Work to complete: Please copy, exactly as they appear below, the lines from the one containing "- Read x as" through the one containing "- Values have".

┌─ Dataset extract

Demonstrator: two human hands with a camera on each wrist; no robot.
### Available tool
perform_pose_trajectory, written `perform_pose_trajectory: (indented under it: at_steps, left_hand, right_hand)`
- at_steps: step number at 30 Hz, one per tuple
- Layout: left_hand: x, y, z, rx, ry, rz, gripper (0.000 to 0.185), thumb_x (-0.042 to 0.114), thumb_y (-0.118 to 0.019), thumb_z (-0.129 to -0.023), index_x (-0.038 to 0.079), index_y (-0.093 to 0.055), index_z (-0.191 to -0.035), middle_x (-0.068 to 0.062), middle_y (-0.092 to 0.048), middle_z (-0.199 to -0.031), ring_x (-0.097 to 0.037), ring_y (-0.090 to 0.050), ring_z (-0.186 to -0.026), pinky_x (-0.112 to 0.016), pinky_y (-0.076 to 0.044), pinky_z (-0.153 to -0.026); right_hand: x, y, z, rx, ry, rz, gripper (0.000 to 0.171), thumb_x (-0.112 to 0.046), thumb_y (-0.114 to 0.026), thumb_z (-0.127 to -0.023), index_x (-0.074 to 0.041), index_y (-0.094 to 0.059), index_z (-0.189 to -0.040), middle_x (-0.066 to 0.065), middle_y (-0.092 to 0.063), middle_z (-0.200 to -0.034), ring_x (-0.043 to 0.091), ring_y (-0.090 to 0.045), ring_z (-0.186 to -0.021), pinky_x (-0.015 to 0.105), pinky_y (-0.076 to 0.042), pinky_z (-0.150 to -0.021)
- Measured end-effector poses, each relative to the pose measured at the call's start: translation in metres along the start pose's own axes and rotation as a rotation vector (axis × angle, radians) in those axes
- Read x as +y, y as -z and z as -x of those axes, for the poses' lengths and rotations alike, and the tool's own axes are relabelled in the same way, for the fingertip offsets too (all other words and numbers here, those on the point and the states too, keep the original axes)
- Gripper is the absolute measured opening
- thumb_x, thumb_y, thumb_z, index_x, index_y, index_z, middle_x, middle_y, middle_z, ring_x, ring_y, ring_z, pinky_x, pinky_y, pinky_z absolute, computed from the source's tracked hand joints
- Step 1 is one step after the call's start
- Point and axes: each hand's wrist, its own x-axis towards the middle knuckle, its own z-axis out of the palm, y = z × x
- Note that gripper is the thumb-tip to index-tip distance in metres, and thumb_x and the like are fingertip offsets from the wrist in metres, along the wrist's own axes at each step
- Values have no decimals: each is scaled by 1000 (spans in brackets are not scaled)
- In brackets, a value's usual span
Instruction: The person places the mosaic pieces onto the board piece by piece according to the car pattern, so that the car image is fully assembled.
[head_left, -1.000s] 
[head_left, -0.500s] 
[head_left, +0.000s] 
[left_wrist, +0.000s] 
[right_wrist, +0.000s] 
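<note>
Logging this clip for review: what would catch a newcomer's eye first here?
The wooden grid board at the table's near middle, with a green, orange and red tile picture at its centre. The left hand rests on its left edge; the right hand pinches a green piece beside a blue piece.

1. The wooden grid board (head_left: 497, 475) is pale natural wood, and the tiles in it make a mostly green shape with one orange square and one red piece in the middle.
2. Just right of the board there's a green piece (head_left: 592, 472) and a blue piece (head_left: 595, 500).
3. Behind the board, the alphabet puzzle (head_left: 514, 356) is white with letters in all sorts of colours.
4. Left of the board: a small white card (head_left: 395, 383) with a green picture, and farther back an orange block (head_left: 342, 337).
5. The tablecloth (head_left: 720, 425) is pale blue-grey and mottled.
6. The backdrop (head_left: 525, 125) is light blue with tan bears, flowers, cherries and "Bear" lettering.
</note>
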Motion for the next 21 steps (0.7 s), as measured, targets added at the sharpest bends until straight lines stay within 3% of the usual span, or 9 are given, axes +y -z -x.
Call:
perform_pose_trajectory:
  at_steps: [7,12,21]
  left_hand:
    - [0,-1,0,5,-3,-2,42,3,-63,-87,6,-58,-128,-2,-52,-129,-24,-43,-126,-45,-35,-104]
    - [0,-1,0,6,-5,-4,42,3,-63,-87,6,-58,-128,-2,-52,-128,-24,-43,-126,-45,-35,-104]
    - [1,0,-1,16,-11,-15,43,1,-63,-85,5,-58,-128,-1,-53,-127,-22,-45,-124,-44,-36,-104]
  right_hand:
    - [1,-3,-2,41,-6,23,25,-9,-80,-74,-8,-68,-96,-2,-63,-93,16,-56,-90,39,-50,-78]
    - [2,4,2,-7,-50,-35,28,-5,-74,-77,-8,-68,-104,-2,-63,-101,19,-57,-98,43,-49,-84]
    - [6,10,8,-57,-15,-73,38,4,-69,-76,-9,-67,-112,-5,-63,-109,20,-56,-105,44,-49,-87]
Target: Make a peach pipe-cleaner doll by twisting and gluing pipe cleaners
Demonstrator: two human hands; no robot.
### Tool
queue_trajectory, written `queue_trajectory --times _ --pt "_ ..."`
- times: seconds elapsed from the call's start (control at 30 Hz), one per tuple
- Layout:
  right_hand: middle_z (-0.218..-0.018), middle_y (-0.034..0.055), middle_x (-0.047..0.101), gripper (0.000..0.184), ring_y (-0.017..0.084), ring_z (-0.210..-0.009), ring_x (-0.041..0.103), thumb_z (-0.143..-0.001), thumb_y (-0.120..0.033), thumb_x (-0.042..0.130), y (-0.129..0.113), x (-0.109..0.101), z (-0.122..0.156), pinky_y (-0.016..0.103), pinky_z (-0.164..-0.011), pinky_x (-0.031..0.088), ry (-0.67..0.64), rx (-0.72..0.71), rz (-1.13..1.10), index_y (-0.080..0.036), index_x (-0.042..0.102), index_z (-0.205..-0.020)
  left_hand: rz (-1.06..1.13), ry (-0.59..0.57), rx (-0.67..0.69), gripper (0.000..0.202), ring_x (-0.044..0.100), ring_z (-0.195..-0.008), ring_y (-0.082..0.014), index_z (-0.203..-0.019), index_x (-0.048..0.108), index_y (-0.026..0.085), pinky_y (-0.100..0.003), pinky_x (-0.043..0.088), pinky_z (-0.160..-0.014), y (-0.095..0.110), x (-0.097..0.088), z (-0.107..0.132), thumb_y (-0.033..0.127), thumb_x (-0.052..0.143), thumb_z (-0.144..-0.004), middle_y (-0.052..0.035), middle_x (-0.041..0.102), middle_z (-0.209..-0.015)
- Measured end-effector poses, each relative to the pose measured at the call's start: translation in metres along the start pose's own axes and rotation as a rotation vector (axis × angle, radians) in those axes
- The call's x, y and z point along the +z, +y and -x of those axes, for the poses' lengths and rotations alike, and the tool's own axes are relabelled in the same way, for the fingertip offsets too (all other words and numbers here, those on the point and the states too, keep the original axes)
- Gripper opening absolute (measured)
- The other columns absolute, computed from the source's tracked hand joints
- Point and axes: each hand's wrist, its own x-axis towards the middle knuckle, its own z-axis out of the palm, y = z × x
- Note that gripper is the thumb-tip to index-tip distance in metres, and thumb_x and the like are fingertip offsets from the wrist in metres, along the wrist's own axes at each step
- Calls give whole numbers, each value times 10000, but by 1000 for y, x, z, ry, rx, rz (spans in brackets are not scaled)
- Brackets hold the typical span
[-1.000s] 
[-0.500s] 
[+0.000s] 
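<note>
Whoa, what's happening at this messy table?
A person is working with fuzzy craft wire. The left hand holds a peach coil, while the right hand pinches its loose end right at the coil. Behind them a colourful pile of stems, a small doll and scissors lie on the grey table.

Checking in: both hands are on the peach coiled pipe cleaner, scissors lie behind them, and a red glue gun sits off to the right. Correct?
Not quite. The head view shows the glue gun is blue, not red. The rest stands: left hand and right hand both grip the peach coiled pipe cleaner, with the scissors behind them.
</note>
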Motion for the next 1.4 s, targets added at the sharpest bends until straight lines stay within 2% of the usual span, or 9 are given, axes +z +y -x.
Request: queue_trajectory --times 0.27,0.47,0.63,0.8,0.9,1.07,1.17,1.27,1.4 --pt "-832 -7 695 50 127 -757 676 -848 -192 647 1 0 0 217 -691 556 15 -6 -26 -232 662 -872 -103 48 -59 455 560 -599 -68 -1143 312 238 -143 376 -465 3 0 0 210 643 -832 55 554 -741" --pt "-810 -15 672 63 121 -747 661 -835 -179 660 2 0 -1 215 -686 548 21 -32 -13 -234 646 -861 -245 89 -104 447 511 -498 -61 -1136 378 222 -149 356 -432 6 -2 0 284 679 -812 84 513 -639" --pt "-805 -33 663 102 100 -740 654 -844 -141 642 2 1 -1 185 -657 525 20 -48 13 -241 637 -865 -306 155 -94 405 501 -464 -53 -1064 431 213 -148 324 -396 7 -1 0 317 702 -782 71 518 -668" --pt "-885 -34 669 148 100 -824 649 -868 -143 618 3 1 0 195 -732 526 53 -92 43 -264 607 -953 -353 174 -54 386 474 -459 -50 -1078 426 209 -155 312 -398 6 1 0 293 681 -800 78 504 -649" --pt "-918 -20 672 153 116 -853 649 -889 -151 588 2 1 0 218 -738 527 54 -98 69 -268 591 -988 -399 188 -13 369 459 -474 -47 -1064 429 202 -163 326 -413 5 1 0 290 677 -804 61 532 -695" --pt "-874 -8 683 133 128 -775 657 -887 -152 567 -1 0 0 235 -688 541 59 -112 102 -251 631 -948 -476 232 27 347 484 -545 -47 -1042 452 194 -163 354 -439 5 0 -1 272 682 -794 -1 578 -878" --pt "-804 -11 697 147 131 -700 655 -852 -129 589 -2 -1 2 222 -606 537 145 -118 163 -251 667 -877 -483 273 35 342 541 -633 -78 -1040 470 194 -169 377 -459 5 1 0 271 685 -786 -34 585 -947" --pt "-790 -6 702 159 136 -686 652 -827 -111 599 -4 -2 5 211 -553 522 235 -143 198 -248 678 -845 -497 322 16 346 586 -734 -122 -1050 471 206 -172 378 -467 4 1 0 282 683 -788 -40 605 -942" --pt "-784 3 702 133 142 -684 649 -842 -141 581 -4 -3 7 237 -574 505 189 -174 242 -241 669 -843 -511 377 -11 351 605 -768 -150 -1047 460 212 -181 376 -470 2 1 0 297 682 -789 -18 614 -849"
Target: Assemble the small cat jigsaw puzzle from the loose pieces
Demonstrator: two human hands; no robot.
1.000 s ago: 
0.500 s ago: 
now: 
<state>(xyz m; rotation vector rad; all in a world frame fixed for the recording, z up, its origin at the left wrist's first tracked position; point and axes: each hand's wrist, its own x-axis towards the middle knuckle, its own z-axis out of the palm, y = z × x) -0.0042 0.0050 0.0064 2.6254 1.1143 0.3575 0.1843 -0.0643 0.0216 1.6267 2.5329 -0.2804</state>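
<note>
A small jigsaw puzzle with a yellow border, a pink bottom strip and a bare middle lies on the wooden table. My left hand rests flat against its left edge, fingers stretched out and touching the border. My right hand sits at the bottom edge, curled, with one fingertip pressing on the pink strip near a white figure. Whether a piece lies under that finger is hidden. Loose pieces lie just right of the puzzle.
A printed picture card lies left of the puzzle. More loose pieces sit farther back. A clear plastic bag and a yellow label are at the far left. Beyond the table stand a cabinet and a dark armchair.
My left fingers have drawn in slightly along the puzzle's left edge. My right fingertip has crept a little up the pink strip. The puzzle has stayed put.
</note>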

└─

Problem solution:
- Read x as +y, y as -z and z as -x of those axes, for the poses' lengths and rotations alike, and the tool's own axes are relabelled in the same way, for the fingertip offsets too (all other words and numbers here, those on the point and the states too, keep the original axes)
- Gripper is the absolute measured opening
- thumb_x, thumb_y, thumb_z, index_x, index_y, index_z, middle_x, middle_y, middle_z, ring_x, ring_y, ring_z, pinky_x, pinky_y, pinky_z absolute, computed from the source's tracked hand joints
- Step 1 is one step after the call's start
- Point and axes: each hand's wrist, its own x-axis towards the middle knuckle, its own z-axis out of the palm, y = z × x
- Note that gripper is the thumb-tip to index-tip distance in metres, and thumb_x and the like are fingertip offsets from the wrist in metres, along the wrist's own axes at each step
- Values have no decimals: each is scaled by 1000 (spans in brackets are not scaled)

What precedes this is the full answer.